You should limit your tests to the minimum using Cassandra. Only test your queries and mapping to/from domain objects. Perform an extensive testing of these functions as we don’t have any type-safety here (everything is stringly typed).

I think that’s all you need to test using Cassandra. You should be able to tests the remaining of your application without starting up a Cassandra instance.

  • Luis Dipotet

    Hi, I have done something that It isnt finished.

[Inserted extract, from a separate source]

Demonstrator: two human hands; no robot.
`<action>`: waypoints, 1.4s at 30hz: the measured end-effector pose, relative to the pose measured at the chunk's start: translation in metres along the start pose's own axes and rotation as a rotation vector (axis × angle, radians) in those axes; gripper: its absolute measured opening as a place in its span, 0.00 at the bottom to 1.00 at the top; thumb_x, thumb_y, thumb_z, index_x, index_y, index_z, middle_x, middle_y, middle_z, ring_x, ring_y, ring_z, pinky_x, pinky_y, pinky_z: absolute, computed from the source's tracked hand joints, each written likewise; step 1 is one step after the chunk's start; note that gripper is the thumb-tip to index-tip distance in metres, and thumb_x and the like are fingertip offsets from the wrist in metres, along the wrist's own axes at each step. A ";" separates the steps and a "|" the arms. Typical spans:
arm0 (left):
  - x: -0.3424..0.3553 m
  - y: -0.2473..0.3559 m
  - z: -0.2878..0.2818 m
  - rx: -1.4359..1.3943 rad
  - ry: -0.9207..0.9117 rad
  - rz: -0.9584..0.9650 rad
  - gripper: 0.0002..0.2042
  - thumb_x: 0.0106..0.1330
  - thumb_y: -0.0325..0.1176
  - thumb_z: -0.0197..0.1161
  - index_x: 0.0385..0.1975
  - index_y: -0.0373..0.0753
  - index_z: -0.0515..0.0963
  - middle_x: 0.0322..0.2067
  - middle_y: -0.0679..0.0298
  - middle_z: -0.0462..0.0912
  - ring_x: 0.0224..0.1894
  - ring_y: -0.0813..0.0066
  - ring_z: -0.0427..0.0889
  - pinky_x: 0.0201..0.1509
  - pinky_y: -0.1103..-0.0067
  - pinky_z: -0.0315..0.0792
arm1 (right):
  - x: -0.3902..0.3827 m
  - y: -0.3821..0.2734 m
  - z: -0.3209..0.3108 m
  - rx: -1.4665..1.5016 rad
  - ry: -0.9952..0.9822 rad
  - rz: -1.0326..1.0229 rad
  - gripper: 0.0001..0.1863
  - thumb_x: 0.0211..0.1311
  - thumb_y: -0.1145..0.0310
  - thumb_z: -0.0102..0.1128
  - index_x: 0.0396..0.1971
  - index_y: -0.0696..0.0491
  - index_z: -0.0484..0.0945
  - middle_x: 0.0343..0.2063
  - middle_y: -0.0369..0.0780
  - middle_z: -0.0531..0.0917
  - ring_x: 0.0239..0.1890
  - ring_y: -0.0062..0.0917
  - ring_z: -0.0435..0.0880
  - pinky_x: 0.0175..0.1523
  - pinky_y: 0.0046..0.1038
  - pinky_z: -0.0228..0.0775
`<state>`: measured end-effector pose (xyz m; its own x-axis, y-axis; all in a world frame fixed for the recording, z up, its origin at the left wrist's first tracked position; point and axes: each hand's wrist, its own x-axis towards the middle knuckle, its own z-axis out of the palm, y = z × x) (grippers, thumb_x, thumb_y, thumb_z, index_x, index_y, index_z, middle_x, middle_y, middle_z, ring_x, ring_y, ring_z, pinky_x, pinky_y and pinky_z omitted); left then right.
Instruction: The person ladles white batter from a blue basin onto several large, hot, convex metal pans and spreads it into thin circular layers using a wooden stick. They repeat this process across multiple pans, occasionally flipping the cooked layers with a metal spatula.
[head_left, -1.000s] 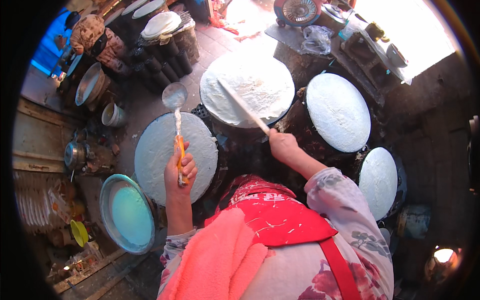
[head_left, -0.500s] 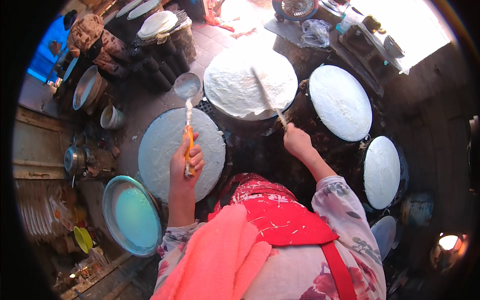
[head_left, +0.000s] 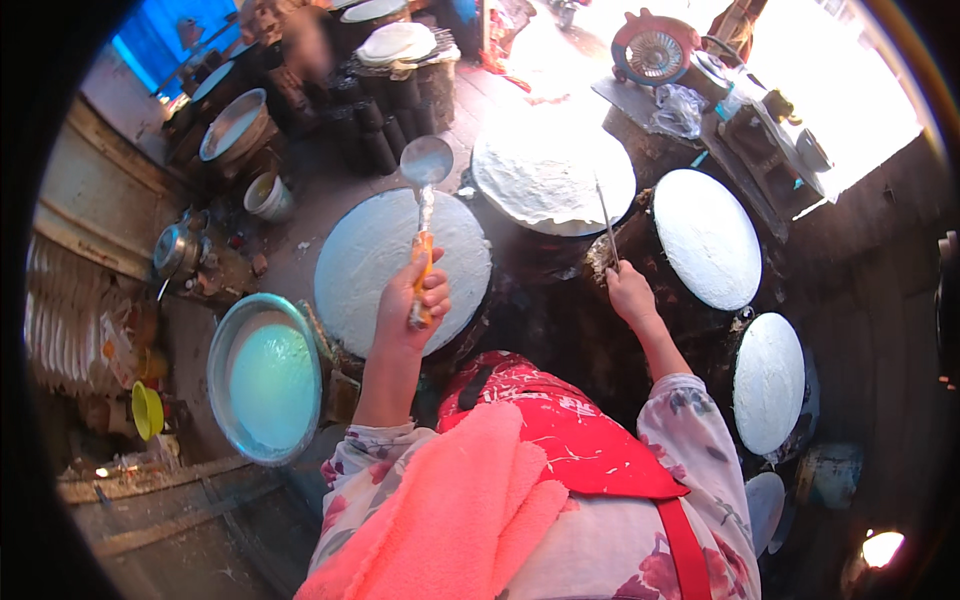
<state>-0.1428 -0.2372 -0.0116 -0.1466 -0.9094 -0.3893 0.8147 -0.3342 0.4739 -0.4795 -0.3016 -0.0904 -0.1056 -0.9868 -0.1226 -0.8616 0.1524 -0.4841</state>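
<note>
My left hand (head_left: 404,298) is closed round the orange handle of a ladle (head_left: 427,163). Its bowl is raised past the far edge of a round griddle (head_left: 350,265) coated with white batter. In my right hand (head_left: 632,292) is a long, thin, flat spatula (head_left: 605,215), its far end over the edge of the far griddle. On that far griddle lies a white, thin round flatbread (head_left: 540,180) with a ragged near edge. Two more griddles to the right carry white rounds, the upper one (head_left: 708,240) and the lower one (head_left: 768,385).
At left stands a blue-rimmed basin (head_left: 218,360) of pale liquid batter. A kettle (head_left: 178,252), a white bucket (head_left: 268,197) and stacked flatbreads (head_left: 395,44) are further off. A fan-like blower (head_left: 655,50) sits at the far right. Part of another person (head_left: 290,40) shows at far left.
The view has shifted, so most things sit further right. My right hand's spatula has swung from over the far flatbread's middle to its right edge. The ladle stays raised in my left hand.
</note>
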 end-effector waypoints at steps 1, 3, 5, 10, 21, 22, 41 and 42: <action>-0.010 -0.007 0.005 0.181 0.061 0.071 0.14 0.70 0.37 0.49 0.49 0.37 0.65 0.19 0.70 0.65 0.13 0.84 0.65 0.14 0.84 0.62 | -0.008 -0.002 -0.001 -0.041 -0.059 -0.048 0.17 0.63 0.56 0.47 0.33 0.56 0.73 0.30 0.52 0.81 0.38 0.48 0.79 0.43 0.45 0.69; -0.024 -0.015 0.004 0.540 0.150 0.224 0.12 0.69 0.38 0.51 0.47 0.39 0.65 0.17 0.70 0.65 0.11 0.84 0.64 0.13 0.83 0.61 | -0.033 -0.007 -0.005 -0.126 -0.174 -0.144 0.17 0.63 0.56 0.47 0.32 0.56 0.73 0.30 0.52 0.81 0.38 0.49 0.79 0.43 0.45 0.69; -0.028 -0.034 -0.020 0.891 0.220 0.374 0.12 0.68 0.38 0.52 0.45 0.40 0.65 0.16 0.70 0.65 0.09 0.84 0.63 0.11 0.82 0.61 | -0.053 -0.007 0.001 -0.005 -0.092 -0.150 0.16 0.64 0.56 0.47 0.32 0.56 0.73 0.28 0.52 0.80 0.37 0.49 0.79 0.41 0.45 0.68; -0.038 -0.034 -0.041 -0.008 -0.047 -0.076 0.13 0.70 0.39 0.50 0.47 0.38 0.66 0.17 0.72 0.63 0.11 0.85 0.63 0.14 0.86 0.61 | -0.102 0.006 0.030 0.218 -0.079 -0.112 0.15 0.64 0.56 0.47 0.32 0.55 0.72 0.26 0.51 0.80 0.34 0.48 0.79 0.38 0.44 0.68; -0.167 -0.044 -0.083 0.923 0.315 0.476 0.13 0.70 0.37 0.48 0.50 0.40 0.65 0.18 0.69 0.66 0.10 0.87 0.62 0.12 0.87 0.60 | -0.178 -0.002 0.074 0.423 -0.169 -0.152 0.17 0.66 0.56 0.46 0.36 0.56 0.73 0.21 0.50 0.78 0.30 0.46 0.80 0.35 0.41 0.68; -0.181 -0.037 -0.087 0.794 0.307 0.389 0.13 0.70 0.37 0.48 0.50 0.40 0.65 0.18 0.69 0.65 0.10 0.86 0.62 0.12 0.87 0.60 | -0.182 -0.004 0.080 0.396 -0.168 -0.178 0.17 0.66 0.56 0.46 0.36 0.56 0.73 0.21 0.50 0.78 0.30 0.45 0.80 0.34 0.40 0.68; -0.270 0.063 -0.371 0.496 0.774 -0.070 0.16 0.67 0.47 0.52 0.41 0.39 0.66 0.18 0.69 0.67 0.13 0.80 0.67 0.16 0.80 0.64 | -0.277 -0.083 0.149 0.355 -0.251 -0.167 0.13 0.66 0.61 0.49 0.37 0.56 0.74 0.17 0.41 0.73 0.20 0.26 0.74 0.29 0.28 0.65; -0.257 0.071 -0.383 0.795 0.853 -0.100 0.17 0.66 0.47 0.53 0.42 0.39 0.65 0.19 0.67 0.69 0.15 0.78 0.70 0.18 0.78 0.67 | -0.278 -0.086 0.149 0.332 -0.242 -0.168 0.12 0.66 0.61 0.49 0.37 0.56 0.74 0.17 0.41 0.73 0.20 0.25 0.74 0.28 0.28 0.65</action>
<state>0.1677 0.0671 -0.1803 0.4799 -0.5104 -0.7136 0.1965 -0.7302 0.6544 -0.3025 -0.0322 -0.1438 0.1755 -0.9642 -0.1990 -0.6468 0.0395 -0.7616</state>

I dont like your implementation of future from google callback the other things I think that are reasonably fine.

    https://github.com/ldipotetjob/scalacassandra.

    • If I am not mistaken your project builds a DML on top of Cassandra.
      Here the idea was not to build an extra layer but just to use the existing Java driver for Cassandra and give it a Scala look and feel.
      As the Java driver relies on google’s Futures I find it more convenient to turn them into Scala Futures when used in a Scala project.

  • Shailesh Tikhe

    Thank you for amazing blog.
    After subscribing on observable, how can we know if you have iterated over all the rows?

    • When all rows are consumed the observable completes, and in order to be notified of the completion you need an onComplete callback.